YOUR GOAL:
The word "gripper" marks the lines to find; copy every such line from the data below.
(DATA BELOW)
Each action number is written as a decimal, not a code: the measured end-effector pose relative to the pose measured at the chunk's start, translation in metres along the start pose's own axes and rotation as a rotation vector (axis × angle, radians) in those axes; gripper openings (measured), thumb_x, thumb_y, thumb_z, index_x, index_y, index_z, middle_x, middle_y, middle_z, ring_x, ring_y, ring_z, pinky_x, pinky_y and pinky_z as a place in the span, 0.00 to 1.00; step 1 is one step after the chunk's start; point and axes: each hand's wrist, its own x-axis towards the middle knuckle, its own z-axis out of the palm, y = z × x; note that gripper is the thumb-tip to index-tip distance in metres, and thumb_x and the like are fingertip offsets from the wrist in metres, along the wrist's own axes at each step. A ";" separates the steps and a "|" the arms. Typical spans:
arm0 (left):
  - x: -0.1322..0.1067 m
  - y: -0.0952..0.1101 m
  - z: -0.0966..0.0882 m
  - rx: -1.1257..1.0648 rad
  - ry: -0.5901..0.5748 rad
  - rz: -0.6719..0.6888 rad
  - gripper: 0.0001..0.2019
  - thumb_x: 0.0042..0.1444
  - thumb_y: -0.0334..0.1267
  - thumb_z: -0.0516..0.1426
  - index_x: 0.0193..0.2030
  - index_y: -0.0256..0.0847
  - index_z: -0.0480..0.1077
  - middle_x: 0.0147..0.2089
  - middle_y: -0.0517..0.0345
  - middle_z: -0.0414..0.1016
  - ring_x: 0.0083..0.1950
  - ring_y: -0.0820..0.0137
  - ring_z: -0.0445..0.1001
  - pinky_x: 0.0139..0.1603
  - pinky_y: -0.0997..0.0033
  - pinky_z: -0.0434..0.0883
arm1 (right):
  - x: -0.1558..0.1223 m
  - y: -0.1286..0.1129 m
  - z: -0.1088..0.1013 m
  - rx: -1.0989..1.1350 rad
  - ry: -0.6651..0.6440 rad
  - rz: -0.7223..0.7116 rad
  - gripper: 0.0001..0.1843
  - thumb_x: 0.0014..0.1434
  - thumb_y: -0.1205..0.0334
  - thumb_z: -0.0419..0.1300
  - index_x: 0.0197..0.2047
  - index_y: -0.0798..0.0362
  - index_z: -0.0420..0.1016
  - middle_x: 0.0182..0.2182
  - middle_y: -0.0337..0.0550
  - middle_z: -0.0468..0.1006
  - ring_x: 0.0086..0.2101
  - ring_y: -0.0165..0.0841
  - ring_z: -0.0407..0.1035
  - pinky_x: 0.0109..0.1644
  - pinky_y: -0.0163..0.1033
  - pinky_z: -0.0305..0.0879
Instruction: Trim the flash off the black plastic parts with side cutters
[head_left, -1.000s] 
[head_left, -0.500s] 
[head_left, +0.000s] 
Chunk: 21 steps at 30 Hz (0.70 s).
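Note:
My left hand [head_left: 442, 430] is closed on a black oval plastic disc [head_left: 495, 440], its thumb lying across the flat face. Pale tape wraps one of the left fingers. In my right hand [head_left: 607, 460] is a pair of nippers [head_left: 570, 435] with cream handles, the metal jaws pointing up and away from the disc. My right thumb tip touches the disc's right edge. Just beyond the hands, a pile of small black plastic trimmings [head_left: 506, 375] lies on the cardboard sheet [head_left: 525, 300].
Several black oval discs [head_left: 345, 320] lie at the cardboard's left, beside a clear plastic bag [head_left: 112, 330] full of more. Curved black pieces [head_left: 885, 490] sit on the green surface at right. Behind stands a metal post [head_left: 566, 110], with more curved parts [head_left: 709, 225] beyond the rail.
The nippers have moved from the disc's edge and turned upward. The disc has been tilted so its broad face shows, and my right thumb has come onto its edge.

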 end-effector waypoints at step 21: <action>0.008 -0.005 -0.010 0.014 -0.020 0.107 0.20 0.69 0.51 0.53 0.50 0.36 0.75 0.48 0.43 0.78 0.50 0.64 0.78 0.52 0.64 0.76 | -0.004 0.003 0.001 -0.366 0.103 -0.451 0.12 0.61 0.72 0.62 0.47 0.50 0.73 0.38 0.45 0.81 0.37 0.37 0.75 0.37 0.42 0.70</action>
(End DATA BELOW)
WRITTEN RESPONSE:
Each action number is written as a decimal, not a code: the measured end-effector pose relative to the pose measured at the chunk's start, translation in metres along the start pose's own axes and rotation as a rotation vector (axis × angle, radians) in those axes; gripper openings (measured), thumb_x, thumb_y, thumb_z, index_x, index_y, index_z, middle_x, middle_y, middle_z, ring_x, ring_y, ring_z, pinky_x, pinky_y and pinky_z as a place in the span, 0.00 to 1.00; step 1 is one step after the chunk's start; point and axes: each hand's wrist, its own x-axis towards the middle knuckle, its own z-axis out of the palm, y = z × x; note that gripper is the thumb-tip to index-tip distance in metres, and thumb_x and the like are fingertip offsets from the wrist in metres, along the wrist's own axes at each step. A ";" separates the steps and a "|" the arms. Typical spans:
  - gripper: 0.0001..0.2019
  - gripper: 0.0001..0.1843

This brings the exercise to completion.